Max191 · 2024-10-17T18:02:56Z

The transform.structured.fuse_into_containing_op transform op can fuse producers into loops through block arguments, but it relies on having an extract_slice user of the block argument. This PR extends the transform to allow cases where there is no extract_slice user, but there are other users.

llvmbot · 2024-10-17T18:03:32Z

@llvm/pr-subscribers-mlir

@llvm/pr-subscribers-mlir-linalg

Author: None (Max191)

Changes

The transform.structured.fuse_into_containing_op transform op can fuse producers into loops through block arguments, but it relies on having an extract_slice user of the block argument.
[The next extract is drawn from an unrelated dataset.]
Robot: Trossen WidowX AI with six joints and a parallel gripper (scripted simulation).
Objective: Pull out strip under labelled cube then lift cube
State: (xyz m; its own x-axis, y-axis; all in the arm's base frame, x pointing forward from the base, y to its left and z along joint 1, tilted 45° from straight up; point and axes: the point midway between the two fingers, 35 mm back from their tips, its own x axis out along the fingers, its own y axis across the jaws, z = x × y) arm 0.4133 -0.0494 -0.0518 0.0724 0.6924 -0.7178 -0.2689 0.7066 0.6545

This PR extends the transform to allow cases where there is no extract_slice user, but there are other users.

Full diff: https://github.com/llvm/llvm-project/pull/112755.diff

2 Files Affected:

(modified) mlir/lib/Dialect/Linalg/TransformOps/LinalgTransformOps.cpp (+37-17)
(modified) mlir/test/Dialect/Linalg/transform-op-fuse-into-containing.mlir (+40)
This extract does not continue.